WHAT THE TASK REQUIRES: The expected output is the first line of the data below and every line after it, up to and including the line containing "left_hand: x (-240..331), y", each reproduced exactly.

*** Opening of DATASET SECTION ***

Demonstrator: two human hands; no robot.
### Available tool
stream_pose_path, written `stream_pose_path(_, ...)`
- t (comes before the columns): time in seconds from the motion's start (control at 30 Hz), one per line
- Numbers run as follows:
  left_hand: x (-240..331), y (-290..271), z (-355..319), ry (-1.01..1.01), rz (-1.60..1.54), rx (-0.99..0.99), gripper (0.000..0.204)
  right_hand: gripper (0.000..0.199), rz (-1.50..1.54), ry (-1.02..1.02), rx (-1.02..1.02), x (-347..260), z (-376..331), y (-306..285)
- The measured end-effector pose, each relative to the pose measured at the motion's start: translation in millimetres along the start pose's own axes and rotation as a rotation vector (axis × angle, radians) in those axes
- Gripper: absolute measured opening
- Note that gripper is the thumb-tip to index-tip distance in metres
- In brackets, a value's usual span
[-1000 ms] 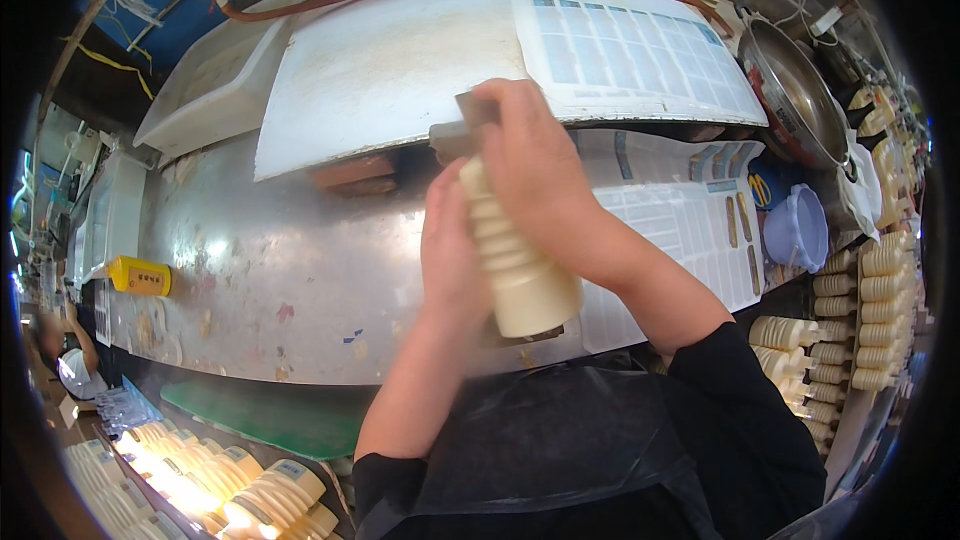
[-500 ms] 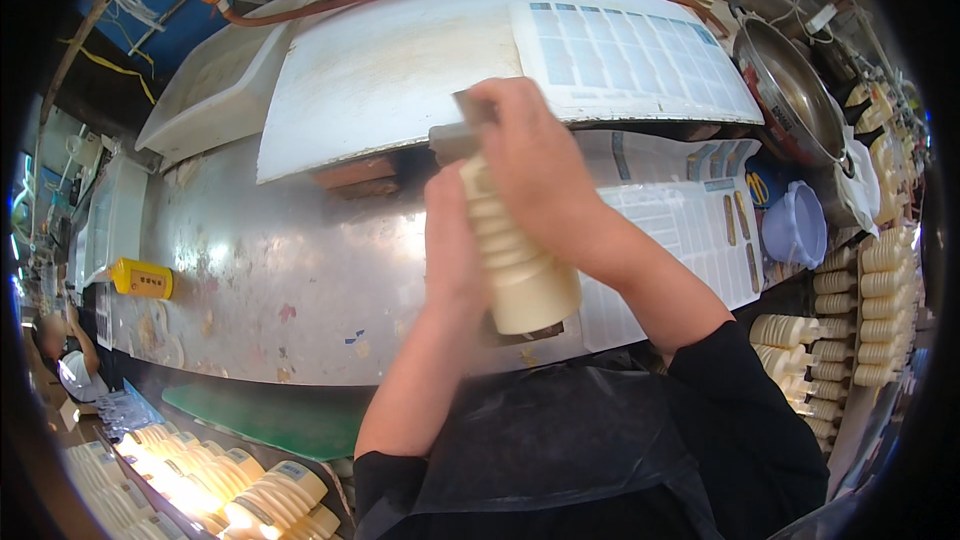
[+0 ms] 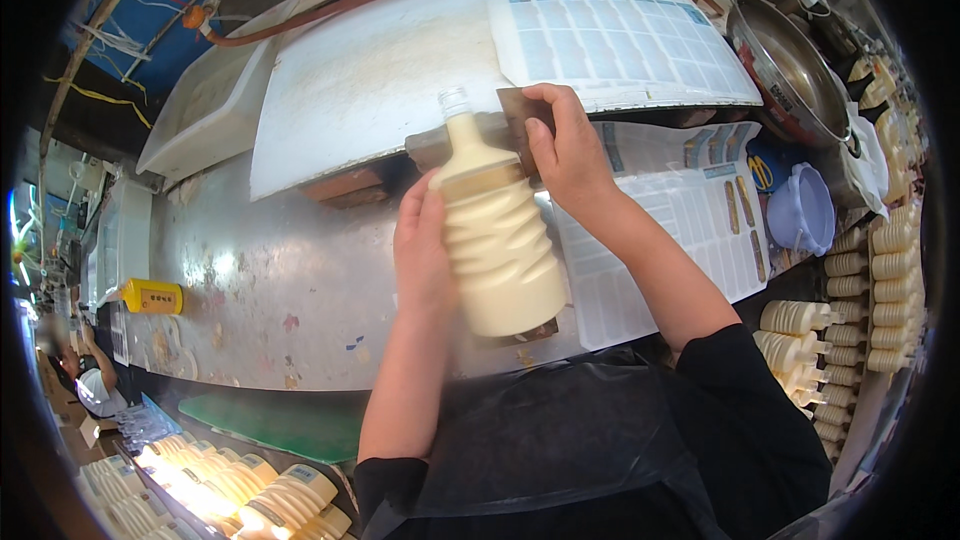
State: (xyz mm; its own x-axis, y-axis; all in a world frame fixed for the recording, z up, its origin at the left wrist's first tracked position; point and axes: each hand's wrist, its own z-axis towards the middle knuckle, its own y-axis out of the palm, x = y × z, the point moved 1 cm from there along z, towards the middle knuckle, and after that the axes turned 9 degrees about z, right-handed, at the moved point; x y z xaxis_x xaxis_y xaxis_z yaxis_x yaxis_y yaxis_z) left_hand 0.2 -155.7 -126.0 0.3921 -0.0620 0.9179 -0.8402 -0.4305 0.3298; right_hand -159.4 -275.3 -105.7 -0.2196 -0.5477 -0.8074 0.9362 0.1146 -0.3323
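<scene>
Here, holding a cream, wavy-ribbed bottle (image 3: 500, 250) in the left hand (image 3: 422, 245), over a grey metal table (image 3: 280, 270). Pinching a thin, dark brown, flat plate (image 3: 519, 118) in the right hand (image 3: 570, 150), beside the bottle's shoulder.

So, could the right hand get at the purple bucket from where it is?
Probably yes: only flat printed sheets with thin brown strips seem to lie between the right hand and the purple bucket. It grips a flat brown piece, though, so it might have to free itself first.
</scene>
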Motion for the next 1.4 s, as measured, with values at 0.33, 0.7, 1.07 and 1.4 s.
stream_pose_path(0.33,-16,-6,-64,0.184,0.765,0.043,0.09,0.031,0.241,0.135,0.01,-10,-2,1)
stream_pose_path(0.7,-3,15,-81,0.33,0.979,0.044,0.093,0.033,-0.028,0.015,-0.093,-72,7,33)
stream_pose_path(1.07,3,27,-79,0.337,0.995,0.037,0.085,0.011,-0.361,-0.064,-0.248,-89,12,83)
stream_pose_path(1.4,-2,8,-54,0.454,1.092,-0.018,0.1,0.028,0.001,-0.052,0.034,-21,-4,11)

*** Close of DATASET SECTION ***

REPLY:
Demonstrator: two human hands; no robot.
### Available tool
stream_pose_path, written `stream_pose_path(_, ...)`
- t (comes before the columns): time in seconds from the motion's start (control at 30 Hz), one per line
- Numbers run as follows:
  left_hand: x (-240..331), y (-290..271), z (-355..319), ry (-1.01..1.01), rz (-1.60..1.54), rx (-0.99..0.99), gripper (0.000..0.204)

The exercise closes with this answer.